Было приказано, отыскав брод, перейти на ту сторону. Польский уланский полковник, красивый старый человек, раскрасневшись и путаясь в словах от волнения, спросил у адъютанта, позволено ли ему будет переплыть с своими уланами реку, не отыскивая брода. Он с очевидным страхом за отказ, как мальчик, который просит позволения сесть на лошадь, просил, чтобы ему позволили переплыть реку в глазах императора. Адъютант сказал, что, вероятно, император не будет недоволен этим излишним усердием.
Как только адъютант сказал это, старый усатый офицер с счастливым лицом и блестящими глазами, подняв кверху саблю, прокричал: «Виват!» — и, скомандовав уланам следовать за собой, дал шпоры лошади и подскакал к реке. Он злобно толкнул замявшуюся под собой лошадь и бухнулся в воду, направляясь вглубь к быстрине течения. Сотни уланов поскакали за ним. Было холодно и жутко на середине и на быстрине теченья. Уланы цеплялись друг за друга, сваливались с лошадей, лошади некоторые тонули, тонули и люди, остальные старались плыть кто на седле, кто держась за гриву. Они старались плыть вперед на ту сторону и, несмотря на то, что за полверсты была переправа, гордились тем, что они плывут и тонут в этой реке под взглядами человека, сидевшего на бревне и даже не смотревшего на то, что они делали. Когда вернувшийся адъютант, выбрав удобную минуту, позволил себе обратить внимание императора на преданность поляков к его особе, маленький человек в сером сюртуке встал и, подозвав к себе Бертье, стал ходить с ним взад и вперед по берегу, отдавая ему приказания и изредка недовольно взглядывая на тонувших улан, развлекавших его внимание.

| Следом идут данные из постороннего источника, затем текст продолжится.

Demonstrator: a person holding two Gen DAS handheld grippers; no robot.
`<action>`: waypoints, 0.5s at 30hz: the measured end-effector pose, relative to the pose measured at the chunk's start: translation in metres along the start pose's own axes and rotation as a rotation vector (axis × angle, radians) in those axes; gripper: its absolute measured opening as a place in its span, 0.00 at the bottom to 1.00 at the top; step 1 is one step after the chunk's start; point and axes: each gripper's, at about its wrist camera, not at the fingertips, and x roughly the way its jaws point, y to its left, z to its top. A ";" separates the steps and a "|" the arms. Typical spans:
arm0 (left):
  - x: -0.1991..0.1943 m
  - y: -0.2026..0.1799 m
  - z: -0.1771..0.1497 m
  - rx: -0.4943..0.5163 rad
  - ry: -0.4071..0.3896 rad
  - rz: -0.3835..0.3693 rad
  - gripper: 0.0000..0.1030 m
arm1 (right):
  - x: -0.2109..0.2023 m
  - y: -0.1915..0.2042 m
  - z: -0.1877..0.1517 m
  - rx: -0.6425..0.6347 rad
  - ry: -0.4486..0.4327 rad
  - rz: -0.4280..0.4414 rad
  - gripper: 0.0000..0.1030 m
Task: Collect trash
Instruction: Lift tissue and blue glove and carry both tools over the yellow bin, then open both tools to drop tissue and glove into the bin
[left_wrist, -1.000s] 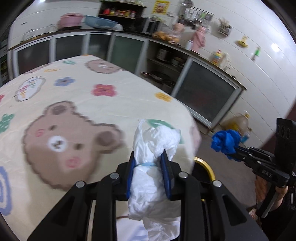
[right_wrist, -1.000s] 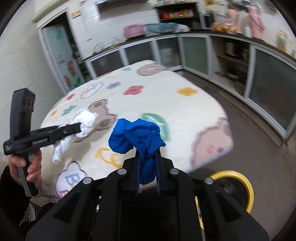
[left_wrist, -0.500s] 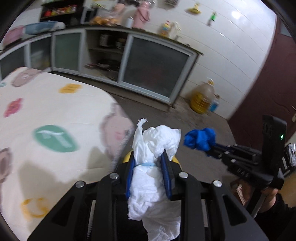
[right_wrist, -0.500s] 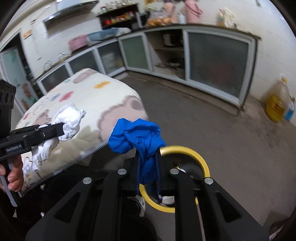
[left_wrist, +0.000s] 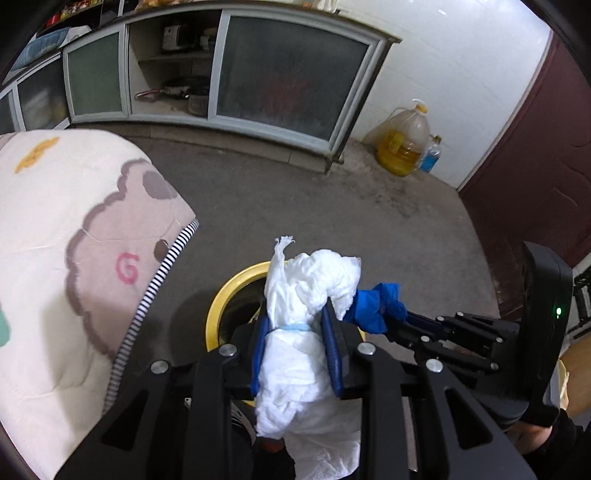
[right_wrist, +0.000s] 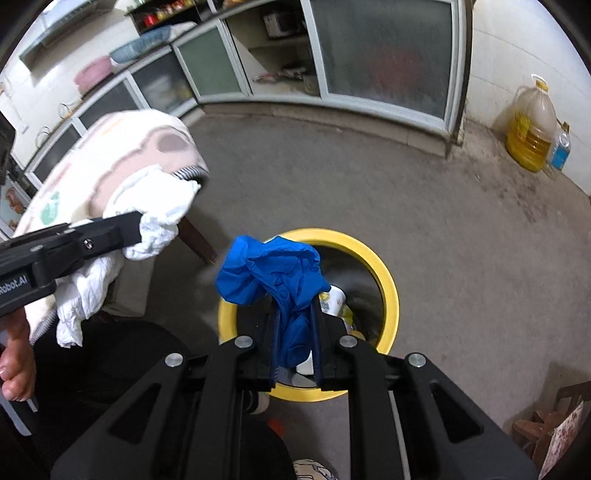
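From the left wrist view, the left gripper (left_wrist: 297, 341) has its jaws clamped on a white crumpled tissue (left_wrist: 308, 295) above the yellow-rimmed bin (left_wrist: 231, 291). From the right wrist view, the right gripper (right_wrist: 295, 345) jaws pinch a blue glove (right_wrist: 269, 273) over that bin (right_wrist: 388, 291), beside the table (right_wrist: 122, 155).

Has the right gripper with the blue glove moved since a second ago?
Yes. The right gripper, shut on the blue glove, has swung off the bear-print tablecloth and down over the yellow-rimmed bin on the floor.
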 end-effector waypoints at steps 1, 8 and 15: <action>0.008 0.002 0.001 -0.010 0.011 0.005 0.24 | 0.008 -0.002 0.001 0.004 0.014 -0.009 0.12; 0.033 0.002 0.005 -0.005 0.058 0.011 0.24 | 0.040 -0.015 0.005 0.043 0.083 -0.019 0.13; 0.035 -0.003 0.011 -0.004 0.044 0.004 0.54 | 0.052 -0.029 0.008 0.097 0.126 -0.016 0.22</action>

Для него было не ново убеждение в том, что присутствие его на всех концах мира, от Африки до степей Московии, одинаково поражает и повергает людей в безумие самозабвения. Он велел подать себе лошадь и поехал в свою стоянку.
Человек сорок улан потонуло в реке, несмотря на высланные на помощь лодки. Большинство прибилось назад к этому берегу. Полковник и несколько человек переплыли реку и с трудом вылезли на тот берег. Но как только они вылезли в обшлепнувшемся на них, стекающем ручьями мокром платье, они закричали: «Виват!», восторженно глядя на то место, где стоял Наполеон, но где его уже не было, и в ту минуту считали себя счастливыми.
Ввечеру Наполеон между двумя распоряжениями — одно о том, чтобы как можно скорее доставить заготовленные фальшивые русские ассигнации для ввоза в Россию, и другое о том, чтобы расстрелять саксонца, в перехваченном письме которого найдены сведения о распоряжениях по французской армии, — сделал третье распоряжение — о причислении бросившегося без нужды в реку польского полковника к когорте чести (Légion d’honneur), которой Наполеон был главою.